EXERCISE MATERIAL:
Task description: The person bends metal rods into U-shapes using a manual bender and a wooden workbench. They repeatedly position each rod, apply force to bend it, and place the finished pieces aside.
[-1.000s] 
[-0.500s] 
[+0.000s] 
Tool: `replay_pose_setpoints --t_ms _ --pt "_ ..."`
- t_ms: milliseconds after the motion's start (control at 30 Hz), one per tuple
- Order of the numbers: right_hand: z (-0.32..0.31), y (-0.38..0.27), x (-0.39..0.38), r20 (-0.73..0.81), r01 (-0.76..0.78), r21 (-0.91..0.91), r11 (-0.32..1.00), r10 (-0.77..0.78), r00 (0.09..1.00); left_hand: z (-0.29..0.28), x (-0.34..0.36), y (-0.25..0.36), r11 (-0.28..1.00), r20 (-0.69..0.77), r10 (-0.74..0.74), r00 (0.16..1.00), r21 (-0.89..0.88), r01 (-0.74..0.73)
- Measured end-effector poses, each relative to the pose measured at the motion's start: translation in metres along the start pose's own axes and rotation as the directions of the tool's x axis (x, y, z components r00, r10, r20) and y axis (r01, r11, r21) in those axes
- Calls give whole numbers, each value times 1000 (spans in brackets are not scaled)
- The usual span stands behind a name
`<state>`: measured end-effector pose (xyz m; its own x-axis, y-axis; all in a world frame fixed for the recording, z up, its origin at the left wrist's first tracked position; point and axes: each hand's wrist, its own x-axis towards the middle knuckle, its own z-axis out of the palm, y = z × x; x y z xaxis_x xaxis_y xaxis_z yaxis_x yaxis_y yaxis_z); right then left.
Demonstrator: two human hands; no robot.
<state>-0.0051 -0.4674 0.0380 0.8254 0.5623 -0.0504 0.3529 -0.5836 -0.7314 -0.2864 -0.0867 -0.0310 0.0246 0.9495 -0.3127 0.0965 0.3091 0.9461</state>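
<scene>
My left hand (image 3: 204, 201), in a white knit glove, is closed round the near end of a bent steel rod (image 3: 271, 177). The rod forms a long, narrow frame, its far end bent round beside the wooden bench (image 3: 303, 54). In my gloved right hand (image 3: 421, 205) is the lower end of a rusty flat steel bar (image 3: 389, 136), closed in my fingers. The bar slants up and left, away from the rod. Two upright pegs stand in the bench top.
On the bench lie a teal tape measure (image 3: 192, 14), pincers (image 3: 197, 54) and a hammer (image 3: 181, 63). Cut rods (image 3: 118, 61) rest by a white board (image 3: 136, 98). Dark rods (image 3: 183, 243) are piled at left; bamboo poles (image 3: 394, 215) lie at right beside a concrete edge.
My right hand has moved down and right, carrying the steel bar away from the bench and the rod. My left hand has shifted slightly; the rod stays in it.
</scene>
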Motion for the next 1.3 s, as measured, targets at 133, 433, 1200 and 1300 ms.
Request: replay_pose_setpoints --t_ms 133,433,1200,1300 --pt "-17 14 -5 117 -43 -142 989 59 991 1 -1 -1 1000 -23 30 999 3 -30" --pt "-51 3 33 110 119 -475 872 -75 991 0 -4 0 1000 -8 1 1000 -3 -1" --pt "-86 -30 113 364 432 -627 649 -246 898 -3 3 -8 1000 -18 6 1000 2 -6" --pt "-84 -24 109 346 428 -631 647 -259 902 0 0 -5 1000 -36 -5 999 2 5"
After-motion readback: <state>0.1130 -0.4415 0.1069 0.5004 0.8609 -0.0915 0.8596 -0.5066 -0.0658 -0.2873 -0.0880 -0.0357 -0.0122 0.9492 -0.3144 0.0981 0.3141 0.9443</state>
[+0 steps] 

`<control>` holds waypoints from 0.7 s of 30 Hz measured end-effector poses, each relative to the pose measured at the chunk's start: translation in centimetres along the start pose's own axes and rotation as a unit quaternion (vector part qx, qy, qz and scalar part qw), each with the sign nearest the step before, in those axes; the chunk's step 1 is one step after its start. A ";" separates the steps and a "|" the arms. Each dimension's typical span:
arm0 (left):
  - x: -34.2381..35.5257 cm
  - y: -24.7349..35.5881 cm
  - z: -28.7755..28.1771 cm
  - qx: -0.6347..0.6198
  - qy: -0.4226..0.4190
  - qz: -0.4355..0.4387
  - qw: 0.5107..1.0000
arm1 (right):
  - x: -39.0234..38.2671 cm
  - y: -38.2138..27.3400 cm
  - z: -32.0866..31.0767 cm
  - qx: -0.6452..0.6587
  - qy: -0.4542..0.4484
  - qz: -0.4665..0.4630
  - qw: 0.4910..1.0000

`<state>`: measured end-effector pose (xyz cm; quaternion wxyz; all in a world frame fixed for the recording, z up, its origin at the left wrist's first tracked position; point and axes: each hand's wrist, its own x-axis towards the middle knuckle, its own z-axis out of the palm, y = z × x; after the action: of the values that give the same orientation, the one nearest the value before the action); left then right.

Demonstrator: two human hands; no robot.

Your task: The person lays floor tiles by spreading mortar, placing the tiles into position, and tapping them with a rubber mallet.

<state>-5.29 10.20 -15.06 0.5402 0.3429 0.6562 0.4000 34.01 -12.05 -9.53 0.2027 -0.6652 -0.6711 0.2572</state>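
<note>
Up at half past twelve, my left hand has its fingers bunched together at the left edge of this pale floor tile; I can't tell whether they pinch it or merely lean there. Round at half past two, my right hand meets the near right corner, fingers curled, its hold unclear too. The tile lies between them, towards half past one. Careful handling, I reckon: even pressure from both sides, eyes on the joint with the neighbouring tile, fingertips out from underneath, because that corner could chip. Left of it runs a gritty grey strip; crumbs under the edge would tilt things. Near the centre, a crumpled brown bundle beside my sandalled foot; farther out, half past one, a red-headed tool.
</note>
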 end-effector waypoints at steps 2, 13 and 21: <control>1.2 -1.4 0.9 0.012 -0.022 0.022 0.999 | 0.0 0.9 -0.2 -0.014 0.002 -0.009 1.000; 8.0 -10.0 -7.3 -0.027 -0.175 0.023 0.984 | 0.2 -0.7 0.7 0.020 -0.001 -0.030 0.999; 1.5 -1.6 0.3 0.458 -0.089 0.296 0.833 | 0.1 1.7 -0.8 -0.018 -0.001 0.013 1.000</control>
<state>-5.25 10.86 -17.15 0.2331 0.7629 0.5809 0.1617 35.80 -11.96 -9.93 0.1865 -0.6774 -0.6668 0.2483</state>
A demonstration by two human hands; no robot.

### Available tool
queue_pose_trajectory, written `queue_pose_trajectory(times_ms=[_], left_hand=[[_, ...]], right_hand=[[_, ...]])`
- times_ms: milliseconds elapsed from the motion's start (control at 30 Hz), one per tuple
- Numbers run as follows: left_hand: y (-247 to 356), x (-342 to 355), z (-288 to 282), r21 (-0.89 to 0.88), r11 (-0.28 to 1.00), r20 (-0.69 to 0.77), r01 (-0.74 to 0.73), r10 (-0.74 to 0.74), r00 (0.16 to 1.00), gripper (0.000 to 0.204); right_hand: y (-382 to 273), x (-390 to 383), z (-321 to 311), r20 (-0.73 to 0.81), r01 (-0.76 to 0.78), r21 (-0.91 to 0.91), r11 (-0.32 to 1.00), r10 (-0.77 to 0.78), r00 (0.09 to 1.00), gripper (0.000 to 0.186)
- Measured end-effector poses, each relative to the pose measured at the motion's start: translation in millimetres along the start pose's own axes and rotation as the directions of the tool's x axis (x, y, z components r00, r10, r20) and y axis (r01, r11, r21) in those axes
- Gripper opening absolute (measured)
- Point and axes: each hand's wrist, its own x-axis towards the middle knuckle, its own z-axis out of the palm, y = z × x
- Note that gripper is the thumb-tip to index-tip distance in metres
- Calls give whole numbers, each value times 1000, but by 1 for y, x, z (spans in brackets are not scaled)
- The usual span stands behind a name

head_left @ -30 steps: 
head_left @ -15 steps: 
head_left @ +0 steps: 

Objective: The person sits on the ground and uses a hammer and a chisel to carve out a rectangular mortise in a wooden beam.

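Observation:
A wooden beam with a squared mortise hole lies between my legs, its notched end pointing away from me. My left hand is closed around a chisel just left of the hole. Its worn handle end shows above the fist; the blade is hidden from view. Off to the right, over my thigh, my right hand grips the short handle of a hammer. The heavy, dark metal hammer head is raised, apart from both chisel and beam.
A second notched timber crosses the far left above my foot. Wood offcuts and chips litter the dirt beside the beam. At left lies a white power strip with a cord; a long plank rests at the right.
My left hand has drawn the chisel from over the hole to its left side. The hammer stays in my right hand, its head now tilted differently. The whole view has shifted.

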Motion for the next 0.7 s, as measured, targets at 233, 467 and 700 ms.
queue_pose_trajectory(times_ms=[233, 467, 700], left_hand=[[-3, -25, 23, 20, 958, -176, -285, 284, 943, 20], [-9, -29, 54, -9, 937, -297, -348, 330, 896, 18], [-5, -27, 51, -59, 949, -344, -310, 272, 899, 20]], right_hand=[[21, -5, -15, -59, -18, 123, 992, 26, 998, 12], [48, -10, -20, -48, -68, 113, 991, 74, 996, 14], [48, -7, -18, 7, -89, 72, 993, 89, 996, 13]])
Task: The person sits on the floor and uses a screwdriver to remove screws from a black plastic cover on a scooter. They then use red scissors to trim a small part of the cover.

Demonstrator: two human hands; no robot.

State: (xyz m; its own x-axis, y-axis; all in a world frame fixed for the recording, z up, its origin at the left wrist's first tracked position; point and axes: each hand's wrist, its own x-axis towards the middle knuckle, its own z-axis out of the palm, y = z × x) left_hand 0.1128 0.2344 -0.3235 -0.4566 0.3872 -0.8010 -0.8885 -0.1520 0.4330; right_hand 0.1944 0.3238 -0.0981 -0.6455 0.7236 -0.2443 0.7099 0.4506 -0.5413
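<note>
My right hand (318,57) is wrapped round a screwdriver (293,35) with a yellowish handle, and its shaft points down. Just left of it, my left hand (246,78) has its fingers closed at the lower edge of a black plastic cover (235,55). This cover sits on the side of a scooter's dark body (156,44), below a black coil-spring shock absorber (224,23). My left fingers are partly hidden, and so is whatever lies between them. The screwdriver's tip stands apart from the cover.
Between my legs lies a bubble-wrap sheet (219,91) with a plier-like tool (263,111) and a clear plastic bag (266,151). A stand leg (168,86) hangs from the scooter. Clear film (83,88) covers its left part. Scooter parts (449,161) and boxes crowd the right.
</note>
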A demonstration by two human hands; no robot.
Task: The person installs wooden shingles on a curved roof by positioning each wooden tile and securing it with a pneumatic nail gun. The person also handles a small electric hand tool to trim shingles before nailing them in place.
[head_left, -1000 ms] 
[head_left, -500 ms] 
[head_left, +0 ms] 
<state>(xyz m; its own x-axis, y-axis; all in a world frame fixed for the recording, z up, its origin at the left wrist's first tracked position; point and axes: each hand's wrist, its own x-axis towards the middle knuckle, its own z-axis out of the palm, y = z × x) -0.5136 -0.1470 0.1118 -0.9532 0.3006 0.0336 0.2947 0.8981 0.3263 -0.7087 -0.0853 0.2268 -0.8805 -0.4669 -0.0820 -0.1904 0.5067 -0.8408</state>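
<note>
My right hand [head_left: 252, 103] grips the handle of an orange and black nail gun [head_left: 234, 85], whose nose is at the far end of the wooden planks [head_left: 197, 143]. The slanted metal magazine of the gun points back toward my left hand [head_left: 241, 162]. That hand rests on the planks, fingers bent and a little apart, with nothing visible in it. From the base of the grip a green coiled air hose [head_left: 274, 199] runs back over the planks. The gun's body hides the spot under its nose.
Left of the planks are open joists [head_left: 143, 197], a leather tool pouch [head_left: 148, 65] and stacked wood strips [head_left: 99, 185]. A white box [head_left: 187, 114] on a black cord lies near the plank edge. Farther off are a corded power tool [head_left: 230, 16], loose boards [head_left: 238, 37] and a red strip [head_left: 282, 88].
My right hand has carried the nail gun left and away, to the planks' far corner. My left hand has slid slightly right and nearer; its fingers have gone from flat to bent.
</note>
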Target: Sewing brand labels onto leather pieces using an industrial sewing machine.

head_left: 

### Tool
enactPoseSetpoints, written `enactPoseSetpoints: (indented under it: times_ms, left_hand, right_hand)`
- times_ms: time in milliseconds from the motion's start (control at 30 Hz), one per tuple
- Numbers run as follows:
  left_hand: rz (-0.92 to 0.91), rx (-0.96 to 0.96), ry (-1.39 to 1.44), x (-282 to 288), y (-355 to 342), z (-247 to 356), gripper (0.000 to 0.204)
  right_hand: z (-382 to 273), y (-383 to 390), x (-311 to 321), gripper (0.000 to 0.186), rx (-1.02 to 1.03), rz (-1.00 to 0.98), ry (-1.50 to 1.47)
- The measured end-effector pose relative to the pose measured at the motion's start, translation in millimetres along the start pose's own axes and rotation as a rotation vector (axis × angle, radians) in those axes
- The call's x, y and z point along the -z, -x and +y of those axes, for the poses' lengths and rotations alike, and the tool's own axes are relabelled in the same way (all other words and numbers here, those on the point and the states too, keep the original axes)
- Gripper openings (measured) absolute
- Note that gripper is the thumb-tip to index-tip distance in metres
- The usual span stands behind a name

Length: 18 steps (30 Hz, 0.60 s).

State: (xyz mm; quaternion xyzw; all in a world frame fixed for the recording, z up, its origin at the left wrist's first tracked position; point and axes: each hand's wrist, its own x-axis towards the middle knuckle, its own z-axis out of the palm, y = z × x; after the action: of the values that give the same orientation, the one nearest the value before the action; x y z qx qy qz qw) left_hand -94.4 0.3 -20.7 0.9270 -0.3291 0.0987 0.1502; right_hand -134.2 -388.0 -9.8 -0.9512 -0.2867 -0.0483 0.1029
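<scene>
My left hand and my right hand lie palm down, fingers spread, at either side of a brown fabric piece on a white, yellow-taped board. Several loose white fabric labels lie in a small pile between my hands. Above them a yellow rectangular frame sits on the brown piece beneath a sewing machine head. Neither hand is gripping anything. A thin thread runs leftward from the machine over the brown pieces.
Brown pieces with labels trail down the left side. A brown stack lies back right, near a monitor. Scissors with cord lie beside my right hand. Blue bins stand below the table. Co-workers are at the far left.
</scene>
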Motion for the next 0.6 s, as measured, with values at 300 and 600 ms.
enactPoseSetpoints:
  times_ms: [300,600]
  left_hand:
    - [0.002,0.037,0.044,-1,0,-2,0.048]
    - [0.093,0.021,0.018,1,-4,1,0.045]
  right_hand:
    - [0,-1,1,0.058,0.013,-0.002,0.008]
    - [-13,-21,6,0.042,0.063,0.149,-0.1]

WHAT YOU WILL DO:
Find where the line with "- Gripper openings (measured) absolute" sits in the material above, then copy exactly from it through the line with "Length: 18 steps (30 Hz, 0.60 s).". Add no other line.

EXPECTED ANSWER:
- Gripper openings (measured) absolute
- Note that gripper is the thumb-tip to index-tip distance in metres
- The usual span stands behind a name

Length: 18 steps (30 Hz, 0.60 s).

No additional answer text is required.